Magyar Nyelv (Macarca, Macar Dili)

mzaszloMacarca, Ural Dilleri’nden, Macaristan ve çevre ülkelerde konuşulan bir dildir. Yaklaşık 14.5 milyon konuşanı vardır ve bunların 10 milyonu Macaristan’da yaşar. En büyük topluluk, 1.5 milyon konuşanı ile komşu Romanya’daki Transilvanya bölgesindedir.

Batı Sibirya ile Kuzey Norveç arasında yaşayan kavimlerin konuştukları dillere Fin-Ugor dilleri denir. Lapça, Fince, Estonca, Mordvince, Çeremisçe, Züryence, Votyakça, Vogulca, Ostyakça ve Macarca bu dil ailesi içinde yer alırlar. Fin-Ugor dillerinin en yakın akrabası ise Kuzey Sibirya’da konuşulan Samoyetçe’dir. Fin-Ugor ile Samoyet dilleri Ural dillerini oluştururlar. Macarca’nın dahil olduğu Ural Dil Ailesi’nin Türk Dilleri, Moğolca ve Mançuca-Tunguzca’nın içinde yer aldığı Altay dilleri ile de akrabadır.

Macarlar İsa’dan yaklaşık 1000 yıl önce bağımsız bir kavim olarak yaşamaya başlamış ve İsa’nın doğumu sıralarında Ural dağlarının doğusuna ulaşmışlardır. İsa’dan sonra V. yüzyılda Macarlar İç-Asya’dan batıya doğru göç eden Türklere katılarak onlarla birlikte Kafkas bölgesine gelmişler ve kesintisiz 500 yıl boyunca da burada Oğuz Türkleri ile birlikte yaşamışlardır. Macarlar önce Batı Türkleriyle (Ogur, Oğuz, Bulgar Türkleri) daha sonra da Doğu Türkleriyle (Hun, Sabir, Avarlar, kısmen Bulgar Türkleri ve Hazarlar) sıkı bir ilişki kurmuşlar ve bu dönemde Macarcaya gerek Batı gerekse Doğu Türklerinden özellikle de hayvan yetiştiriciliği ve tarımla ilgili yaklaşık 250 kadar sözcük geçmiştir.

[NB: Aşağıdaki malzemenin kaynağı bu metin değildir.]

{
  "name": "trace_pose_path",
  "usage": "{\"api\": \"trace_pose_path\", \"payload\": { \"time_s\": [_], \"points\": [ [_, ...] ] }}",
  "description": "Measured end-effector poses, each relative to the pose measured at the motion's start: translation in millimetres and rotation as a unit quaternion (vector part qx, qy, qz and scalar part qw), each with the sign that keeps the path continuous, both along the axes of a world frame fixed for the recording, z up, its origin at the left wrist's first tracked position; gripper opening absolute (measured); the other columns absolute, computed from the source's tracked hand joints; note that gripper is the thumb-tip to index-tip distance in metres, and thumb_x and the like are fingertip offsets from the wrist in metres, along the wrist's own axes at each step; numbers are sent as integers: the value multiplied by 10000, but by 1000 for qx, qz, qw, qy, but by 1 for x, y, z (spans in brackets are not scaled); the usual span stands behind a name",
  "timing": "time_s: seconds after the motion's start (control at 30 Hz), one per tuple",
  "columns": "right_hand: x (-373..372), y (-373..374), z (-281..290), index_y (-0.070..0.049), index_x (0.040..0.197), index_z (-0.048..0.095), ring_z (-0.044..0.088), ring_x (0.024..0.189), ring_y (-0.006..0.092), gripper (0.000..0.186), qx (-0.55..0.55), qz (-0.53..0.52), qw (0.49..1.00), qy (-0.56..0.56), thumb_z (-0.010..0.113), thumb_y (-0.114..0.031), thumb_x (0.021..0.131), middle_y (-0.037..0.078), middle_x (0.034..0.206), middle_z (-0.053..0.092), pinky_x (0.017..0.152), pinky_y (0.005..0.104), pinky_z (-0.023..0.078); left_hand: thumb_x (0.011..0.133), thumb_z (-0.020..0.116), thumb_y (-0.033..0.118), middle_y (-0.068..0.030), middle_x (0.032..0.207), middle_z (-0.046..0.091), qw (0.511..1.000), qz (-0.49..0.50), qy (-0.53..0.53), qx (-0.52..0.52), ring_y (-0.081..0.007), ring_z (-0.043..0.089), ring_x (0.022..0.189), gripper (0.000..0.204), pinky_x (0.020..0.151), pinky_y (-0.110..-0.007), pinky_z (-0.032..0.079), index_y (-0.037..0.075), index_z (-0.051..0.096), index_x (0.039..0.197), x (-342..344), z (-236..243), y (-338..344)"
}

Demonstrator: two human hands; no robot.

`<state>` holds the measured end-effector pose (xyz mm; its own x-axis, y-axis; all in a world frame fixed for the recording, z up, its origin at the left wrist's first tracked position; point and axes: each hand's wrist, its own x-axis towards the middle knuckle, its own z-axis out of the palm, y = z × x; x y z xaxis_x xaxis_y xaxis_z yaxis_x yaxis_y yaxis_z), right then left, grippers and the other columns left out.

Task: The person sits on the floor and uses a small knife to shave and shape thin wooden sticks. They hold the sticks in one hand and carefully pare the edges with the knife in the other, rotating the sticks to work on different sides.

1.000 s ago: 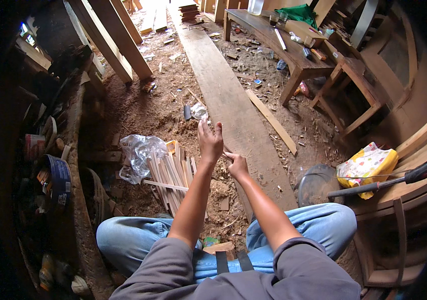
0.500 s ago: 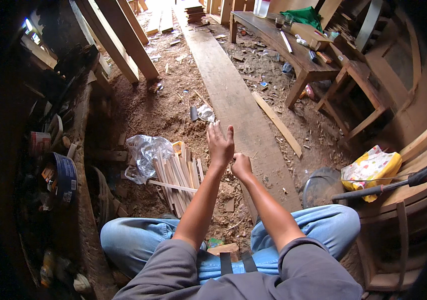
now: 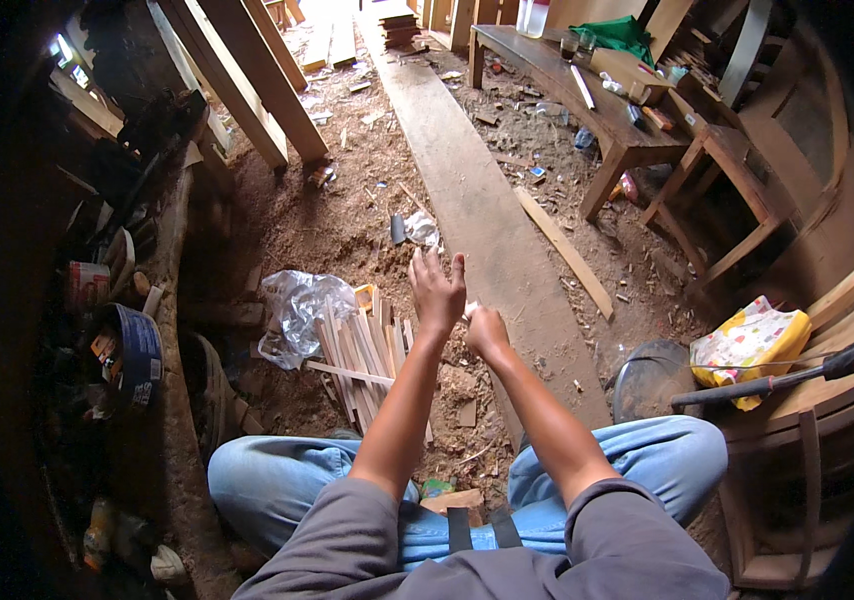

Macarlar kendi dillerine özgü bazı sesleri gösteren işaretleri de ekleyerek Orhun abecesindeki harflere çok benzeyen harflerden meydana gelen bir tür oyma yazısı kullanmışlardır. Hıristiyanlığı kabul ettikten sonra bu abece, yerini Latin abecesine bırakmış olmakla birlikte bugünkü Romanya’nın Doğu Erdel bölgesinde oturan bir Macar boyu olan Szekely’ler (Sekeller)tarafından yüzyıllar boyunca kullanılmıştır.

Macarlar gerek bugünkü Kuzey Rusya’da, gerekse Karpatlar havzasında ilişkiye geçtikleri Kumanlar ve Peçeneklerden de Türkçe sözcük almışlardır. En son olarak da yaklaşık 150 yıl kadar süren Osmanlı egemenliği döneminde Türkçe’den Macarca’ya birçok sözcük girmiştir.

Şimdiki yurtları olan Karpatlar havzasına 896 yılında yerleşen Macarlar, 1001 yılında Hıristiyanlığın kabulünden sonra bulundukları bölgenin etnik karakteri dolayısıyla eski kilise Slavcası, Sırp, Hırvat, Sloven, Çek, Slovak dillerinden de tarım, ekonomi, ev aletleri, din, devlet yönetimine ilişkin birçok sözcük almışlardır. Bunun dışında Macar diline Latinceden de özellikle Hıristiyanlık, devlet yönetimi, devletlerarası ilişkiler, eğitim ve hukuk alanlarında birçok sözcük girmiştir. Macarcaya en başta Almancadan olmak üzere, İtalyanca ve Fransızca, Arapça ve Farsçadan da birtakım sözcükler girmiştir. Macar alfabesi 42 harftir.